The novel ends with Alexander returning to Toronto a few months after the original visit to collect Calum, now in a state of declining health, and deliver him to Cape Breton, from where we assume he is not intending to return. It's now winter and we are invited to speculate what form Calum's final acts will take. Will he set off across the ice to the old lighthouse and park himself there facing out to sea?
This is Alistair MacLeod's only novel of a long and varied writing career (he was much more prolific as a writer of short stories) and adheres very much to the principle of writing about what you know - he was of Scottish heritage and grew up in Cape Breton. While the story being told here is obviously closely tied to Scottish clan loyalty it's also about family in a more general sense and how, while we still have families that we care about, certain things - the close family ties and the associated ties to particular geographical areas, houses being passed down from generation to generation, grandparents, parents and children plus the odd chicken all living under one roof - no longer really exist, at least in the supposedly sophisticated western world, anyway. And while this is liberating for some, it means that people like Calum are cast adrift to fend for themselves when once they might not have been. It's quite possible there's a calculation that could be done, if you only knew what numbers to put in, that would say that overall this is a good thing, but that doesn't help people like Calum much.

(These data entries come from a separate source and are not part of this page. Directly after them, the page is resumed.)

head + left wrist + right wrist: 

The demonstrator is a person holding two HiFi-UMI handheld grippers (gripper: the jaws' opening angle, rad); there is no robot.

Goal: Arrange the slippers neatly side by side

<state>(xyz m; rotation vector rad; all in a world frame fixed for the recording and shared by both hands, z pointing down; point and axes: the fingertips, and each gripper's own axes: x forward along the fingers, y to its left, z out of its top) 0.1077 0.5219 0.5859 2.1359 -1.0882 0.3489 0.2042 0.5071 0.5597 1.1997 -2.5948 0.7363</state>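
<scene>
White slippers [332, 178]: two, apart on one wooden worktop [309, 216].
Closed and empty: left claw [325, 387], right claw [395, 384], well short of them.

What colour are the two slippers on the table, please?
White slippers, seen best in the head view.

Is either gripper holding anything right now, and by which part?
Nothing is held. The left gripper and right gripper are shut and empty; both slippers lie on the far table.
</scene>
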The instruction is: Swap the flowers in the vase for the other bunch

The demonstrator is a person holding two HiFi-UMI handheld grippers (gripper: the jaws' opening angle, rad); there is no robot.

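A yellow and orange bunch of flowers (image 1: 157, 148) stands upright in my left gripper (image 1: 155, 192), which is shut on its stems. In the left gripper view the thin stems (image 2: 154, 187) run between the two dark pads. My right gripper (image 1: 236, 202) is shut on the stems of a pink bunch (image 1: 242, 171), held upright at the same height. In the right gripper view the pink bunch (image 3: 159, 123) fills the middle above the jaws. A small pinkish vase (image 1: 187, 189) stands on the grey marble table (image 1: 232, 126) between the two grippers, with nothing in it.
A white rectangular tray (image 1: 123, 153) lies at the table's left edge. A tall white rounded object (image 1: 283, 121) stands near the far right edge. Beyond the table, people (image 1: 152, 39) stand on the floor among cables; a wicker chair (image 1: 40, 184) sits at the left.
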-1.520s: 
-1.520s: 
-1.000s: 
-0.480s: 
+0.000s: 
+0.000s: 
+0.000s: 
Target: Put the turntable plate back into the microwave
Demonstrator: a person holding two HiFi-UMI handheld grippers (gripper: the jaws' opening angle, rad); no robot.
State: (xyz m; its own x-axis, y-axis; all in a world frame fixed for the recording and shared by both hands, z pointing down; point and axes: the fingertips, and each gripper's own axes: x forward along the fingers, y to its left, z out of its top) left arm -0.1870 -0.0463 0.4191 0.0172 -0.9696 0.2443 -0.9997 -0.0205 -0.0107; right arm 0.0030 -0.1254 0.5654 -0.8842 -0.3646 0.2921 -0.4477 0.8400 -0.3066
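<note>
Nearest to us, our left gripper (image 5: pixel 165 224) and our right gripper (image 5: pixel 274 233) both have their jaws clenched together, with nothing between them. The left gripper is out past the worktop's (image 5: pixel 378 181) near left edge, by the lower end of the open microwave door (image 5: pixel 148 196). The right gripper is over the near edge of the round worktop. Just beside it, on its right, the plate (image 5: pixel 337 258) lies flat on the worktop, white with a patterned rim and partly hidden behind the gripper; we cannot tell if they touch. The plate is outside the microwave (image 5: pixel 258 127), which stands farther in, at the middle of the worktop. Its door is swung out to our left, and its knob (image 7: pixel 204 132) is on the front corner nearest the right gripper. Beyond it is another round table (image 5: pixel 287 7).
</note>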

It's a fairly quick read and quite a nice bracing contrast to the absurdly baroque excesses of its predecessor, The Pope's Rhinoceros. This book is spare, stark and devoid of frills, but also features characters who are rooted in the real world enough for the reader to care about them. Unlike its predecessor which I'd had on my shelves for at least ten years and some previous books which had been sitting unread for several decades, I acquired this one only a couple of months ago in the little second-hand bookshop attached to the National Trust property at Killerton in Devon.
No Great Mischief won the International Dublin Literary Award in 2000. Previous winners featured on this blog are Harvest (2015) and Remembering Babylon (1996). The previous novel featured on this blog, The Pope's Rhinoceros, was shortlisted in 1998, as were, in various other years, Paradise, The Corrections, Bel Canto, The Good Doctor, Havoc, In Its Third Year, Slow Man, No Country For Old Men, Winterwood, Home, The Lacuna and Brooklyn.